Milano e il corteo pro Palestina, il gesto inaudito che hanno visto tutti: è davvero una vergogna, ecco il motivo
Nelle strade di Milano, sabato pomeriggio, la manifestazione pro-Palestina ha preso una piega drammatica e sorprendente. Con un messaggio di solidarietà verso Gaza ma, in un contesto più ampio, anche verso eventi di violenza avvenuti ad Amsterdam, il clima è diventato teso, scatenando reazioni forti e preoccupazioni riguardanti il crescente radicalismo tra i gruppi che si oppongono al sionismo. Durante l’evento, i partecipanti hanno Alfina applaudito ai giovani olandesi, in un contesto di violenti assalti ai tifosi israeliani. Un’eco di emozioni e sentimenti polarizzanti ha risuonato nella città, lasciando un segno visibile e tangibile.
Il corteo, che ha fatto il suo percorso partendo da piazzale Cadorna verso Porta Genova, è iniziato con slogan che incitavano ad una sorta di “eroismo”. Parole come «applauso ai giovani di Amsterdam» hanno risuonato attraverso il megafono, additando con fervore i ragazzi e le ragazze che, secondo gli organizzatori, avrebbero “dato una lezione” ai tifosi del Maccabi Tel Aviv. L’atmosfera era impregnata di un mix di entusiasmo e indignazione, mentre veniva esposta una foto di Yahya Sinwar, il leader di Hamas, il cui impatto sulla guerra a Gaza è stato significativo e controverso. Non c’è stata alcuna espressione di empatia verso le vittime degli atti violenti di Amsterdam, ma solo un vuoto appello a giustificare il gesto.
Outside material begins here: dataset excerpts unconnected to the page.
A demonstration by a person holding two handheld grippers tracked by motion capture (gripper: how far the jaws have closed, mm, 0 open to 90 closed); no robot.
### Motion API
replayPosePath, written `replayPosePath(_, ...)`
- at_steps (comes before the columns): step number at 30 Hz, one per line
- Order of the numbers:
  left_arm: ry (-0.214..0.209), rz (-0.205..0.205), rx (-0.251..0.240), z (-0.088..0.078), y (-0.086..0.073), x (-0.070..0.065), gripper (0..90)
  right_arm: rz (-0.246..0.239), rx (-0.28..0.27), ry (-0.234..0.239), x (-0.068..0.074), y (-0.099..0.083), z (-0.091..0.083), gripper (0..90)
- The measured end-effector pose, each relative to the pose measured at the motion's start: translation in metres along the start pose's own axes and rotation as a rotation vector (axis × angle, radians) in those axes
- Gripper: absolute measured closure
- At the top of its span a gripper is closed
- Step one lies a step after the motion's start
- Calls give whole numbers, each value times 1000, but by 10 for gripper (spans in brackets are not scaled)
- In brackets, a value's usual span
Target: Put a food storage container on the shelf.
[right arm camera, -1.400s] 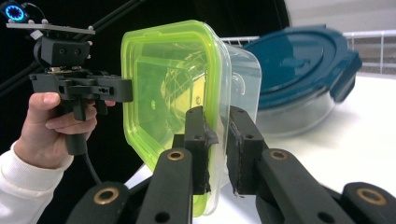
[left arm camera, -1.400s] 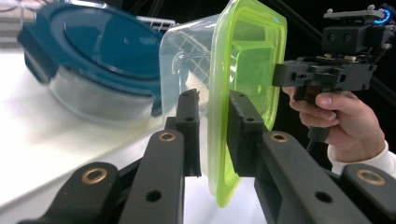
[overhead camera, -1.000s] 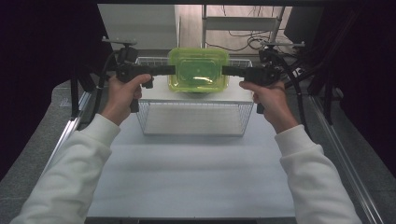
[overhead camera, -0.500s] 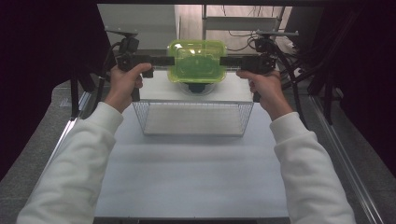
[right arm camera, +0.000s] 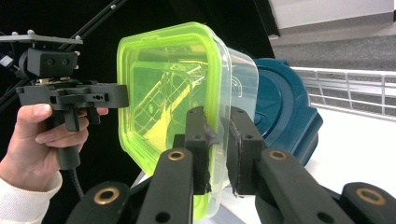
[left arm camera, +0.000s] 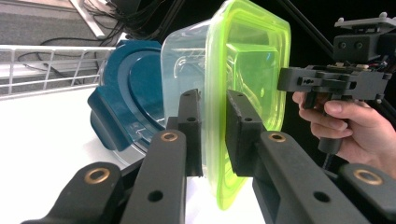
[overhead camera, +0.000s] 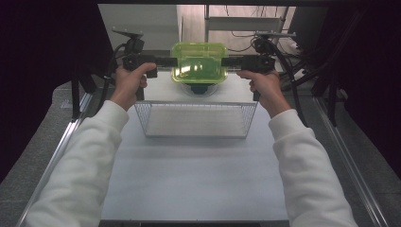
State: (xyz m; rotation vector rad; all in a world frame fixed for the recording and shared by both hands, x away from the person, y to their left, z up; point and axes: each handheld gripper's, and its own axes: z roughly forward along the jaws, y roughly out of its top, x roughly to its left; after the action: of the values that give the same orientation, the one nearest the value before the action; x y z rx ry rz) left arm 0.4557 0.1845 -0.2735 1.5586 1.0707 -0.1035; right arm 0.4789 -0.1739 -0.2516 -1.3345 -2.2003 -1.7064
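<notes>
A clear plastic container with a neon green lid (overhead camera: 198, 64) hangs level between my two grippers, beyond the far side of the wire basket. My left gripper (overhead camera: 172, 61) is shut on the lid's left rim; in the left gripper view its jaws (left arm camera: 212, 100) pinch the green edge. The right gripper (overhead camera: 224, 61) is shut on the opposite rim, pinching the lid edge (right arm camera: 218, 116) in the right gripper view. Just under the container lies a dark blue dish (overhead camera: 198, 88) on the white table, partly hidden by it. That dish (left arm camera: 126, 98) (right arm camera: 285, 107) sits close behind the container in both gripper views.
A rectangular wire basket (overhead camera: 196, 118) stands on the white table (overhead camera: 189, 175) between the person and the container. Black frame posts and cables crowd the far left and right. A metal rail runs along each table side.
Both hands have carried the container away from the person, from over the basket's far rim to beyond it, above the blue dish. The grip has stayed the same.
</notes>
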Motion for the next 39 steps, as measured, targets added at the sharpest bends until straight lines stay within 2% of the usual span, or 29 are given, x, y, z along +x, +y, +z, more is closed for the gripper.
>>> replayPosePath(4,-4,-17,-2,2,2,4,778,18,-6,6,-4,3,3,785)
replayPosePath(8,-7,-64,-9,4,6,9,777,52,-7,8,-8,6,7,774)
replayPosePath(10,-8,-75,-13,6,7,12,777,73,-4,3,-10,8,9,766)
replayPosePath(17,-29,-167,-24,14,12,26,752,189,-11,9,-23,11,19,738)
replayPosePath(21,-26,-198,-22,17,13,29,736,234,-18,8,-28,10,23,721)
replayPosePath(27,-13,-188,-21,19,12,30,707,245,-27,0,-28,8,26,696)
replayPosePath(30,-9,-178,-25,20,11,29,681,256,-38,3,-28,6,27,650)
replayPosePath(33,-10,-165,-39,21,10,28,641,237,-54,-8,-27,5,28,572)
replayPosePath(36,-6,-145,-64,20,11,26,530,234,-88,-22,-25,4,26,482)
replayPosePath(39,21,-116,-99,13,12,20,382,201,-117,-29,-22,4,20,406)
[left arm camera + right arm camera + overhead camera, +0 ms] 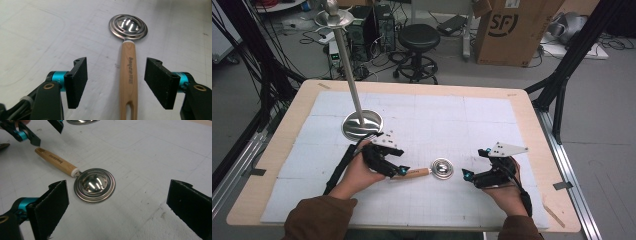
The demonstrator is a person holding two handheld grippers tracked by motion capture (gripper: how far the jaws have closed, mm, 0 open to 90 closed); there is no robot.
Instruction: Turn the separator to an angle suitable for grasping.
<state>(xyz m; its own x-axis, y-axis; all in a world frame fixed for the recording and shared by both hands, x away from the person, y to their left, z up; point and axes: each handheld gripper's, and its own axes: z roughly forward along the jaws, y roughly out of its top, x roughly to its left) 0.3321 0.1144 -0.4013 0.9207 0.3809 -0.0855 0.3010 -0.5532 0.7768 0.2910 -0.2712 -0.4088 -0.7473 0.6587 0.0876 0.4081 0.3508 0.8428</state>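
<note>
A small ladle-like scoop lies flat on the white mat, with a round steel bowl [443, 168] and a light wooden handle [414, 173]. My left gripper [404, 171] is open, its jaws standing either side of the handle [128, 80] without touching it; the steel bowl [128, 26] lies straight ahead. My right gripper [467, 175] is open too, just right of the bowl [95, 185], with nothing between its jaws. In the right gripper view the wooden handle [56, 161] runs toward the left gripper [45, 133].
A steel stand with a round base [361, 124] and a tall pole [346, 60] stands on the mat behind my left hand. The wooden table edge [532, 120] frames the white mat [452, 120]. A stool [418, 40] and a cardboard box [512, 27] sit beyond the table.
</note>
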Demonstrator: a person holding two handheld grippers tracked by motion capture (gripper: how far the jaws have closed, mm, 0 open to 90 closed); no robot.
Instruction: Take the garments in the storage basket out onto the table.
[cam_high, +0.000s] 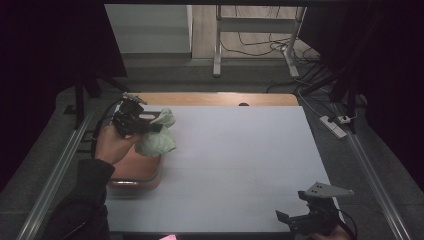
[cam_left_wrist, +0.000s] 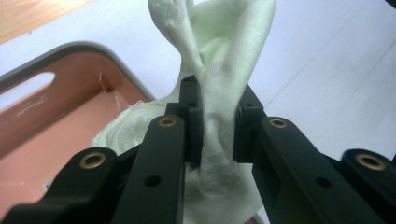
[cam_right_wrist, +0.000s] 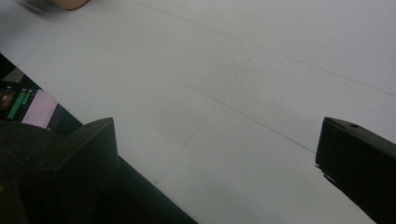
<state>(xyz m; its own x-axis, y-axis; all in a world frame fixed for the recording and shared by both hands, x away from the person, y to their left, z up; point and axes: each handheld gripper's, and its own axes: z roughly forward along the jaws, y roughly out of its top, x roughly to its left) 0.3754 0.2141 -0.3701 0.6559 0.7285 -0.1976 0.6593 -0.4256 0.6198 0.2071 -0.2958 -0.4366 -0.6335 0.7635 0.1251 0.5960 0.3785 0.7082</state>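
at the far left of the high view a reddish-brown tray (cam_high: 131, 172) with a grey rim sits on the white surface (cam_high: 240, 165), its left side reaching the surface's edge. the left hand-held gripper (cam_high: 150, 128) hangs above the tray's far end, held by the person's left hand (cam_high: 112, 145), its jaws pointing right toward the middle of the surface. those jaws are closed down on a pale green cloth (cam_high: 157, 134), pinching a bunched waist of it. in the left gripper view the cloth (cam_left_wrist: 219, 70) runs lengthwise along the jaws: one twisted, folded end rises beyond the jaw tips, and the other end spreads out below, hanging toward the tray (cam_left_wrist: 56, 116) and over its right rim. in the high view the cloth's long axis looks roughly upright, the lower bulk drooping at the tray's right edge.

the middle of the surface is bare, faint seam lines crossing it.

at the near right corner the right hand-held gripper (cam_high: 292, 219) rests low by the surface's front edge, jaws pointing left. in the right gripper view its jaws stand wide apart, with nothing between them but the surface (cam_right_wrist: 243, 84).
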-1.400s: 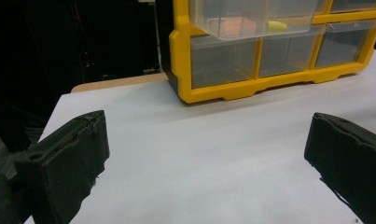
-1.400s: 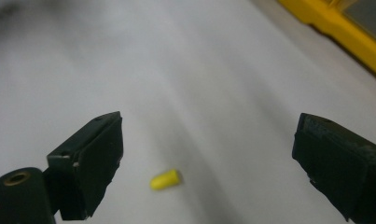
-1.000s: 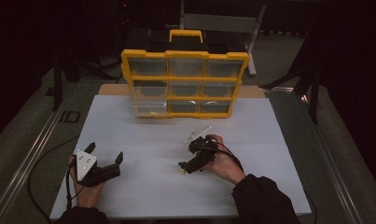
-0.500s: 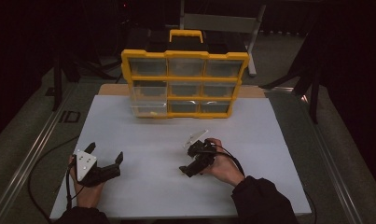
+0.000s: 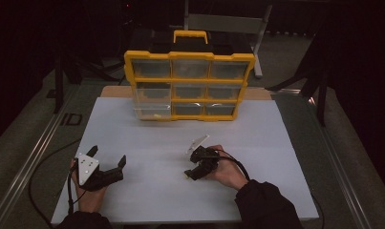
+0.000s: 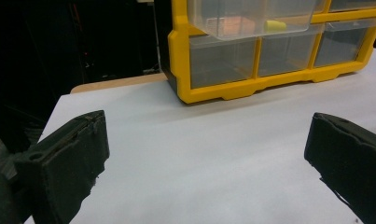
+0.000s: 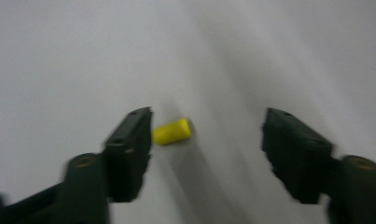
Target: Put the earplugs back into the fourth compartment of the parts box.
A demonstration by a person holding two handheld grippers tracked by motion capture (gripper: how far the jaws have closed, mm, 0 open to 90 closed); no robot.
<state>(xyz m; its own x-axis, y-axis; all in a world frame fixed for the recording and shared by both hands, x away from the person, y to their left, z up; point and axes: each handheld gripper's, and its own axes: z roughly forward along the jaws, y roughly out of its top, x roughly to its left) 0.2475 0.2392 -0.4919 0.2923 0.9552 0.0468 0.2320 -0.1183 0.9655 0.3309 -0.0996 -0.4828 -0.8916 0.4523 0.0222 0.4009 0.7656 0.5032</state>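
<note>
Small yellow foam plug (image 7: 172, 131) lying on the white tabletop (image 5: 276, 138), between the jaws of the right gripper (image 7: 206, 135) and touching one of them; these jaws, just closing, remain apart. Left gripper (image 5: 106, 160): jaws spread wide, well apart from the plug.

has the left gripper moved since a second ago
No. The left gripper sits at the same spot near the white mat's front left corner, equally far from the yellow organizer.

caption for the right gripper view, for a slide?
Right gripper closing around a small yellow plug on the white table; plug against one jaw, the other still apart.
</note>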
Le critiche sul “vittimismo sionista” hanno alimentato ancor di più il dibattito, con le affermazioni di chi sostiene che gli atti di violenza siano stati, in effetti, antisionisti e non antisemiti, un argomento che crea divisioni più profonde in un contesto già teso.
All’interno del corteo, il clima si è fatto incandescente, con appelli espliciti alla mobilitazione. «Dobbiamo agire nelle piazze e nei luoghi di lavoro», hanno dichiarato gli attivisti al megafono, enfatizzando la necessità di passare dalle parole ai fatti. Questa retorica ha sollevato preoccupazioni allarmanti riguardo alla possibilità di attacchi anti-israeliani in Italia. L’eco delle parole è rimbalzata tra i partecipanti: l’incitamento all’azione ha suscitato sia applausi che fischi, segno che il dibattito è ben lontano dall’essere chiuso. In risposta, la Comunità ebraica di Milano ha indetto una manifestazione “per dire basta all’antisemitismo”, evidenziando la necessità di contrastare l’influenza di messaggi che potrebbero incitare alla violenza. Questo episodio ha creato un clima di apprensione, facendo sorgere interrogativi su come le tensioni internazionali possano riflettersi in azioni locali.
Nel frattempo, la città di Amsterdam ha dovuto affrontare le conseguenze delle violenze avvenute giovedì notte. La reazione della sindaca Femke Halsema è stata quella di esprimere una profonda vergogna per gli eventi, dichiarando che “è un momento terribile per la nostra città”. Le autorità hanno bloccato le manifestazioni per tre giorni, mentre la polizia olandese ha messo in campo indagini per comprendere l’ampiezza e la gravità delle aggressioni ai tifosi. L’idea di “criminali in scooter” che pattugliano le strade alla ricerca di bersagli ha evocato un sentimento di vulnerabilità. Questi eventi hanno messo in evidenza la necessità di riflessione e di azioni costruttive, in un contesto di crescente polarizzazione. La domanda sorge spontanea: quali siano le soluzioni per affrontare un clima di violenza e odio che appare sempre più diffuso e preoccupante.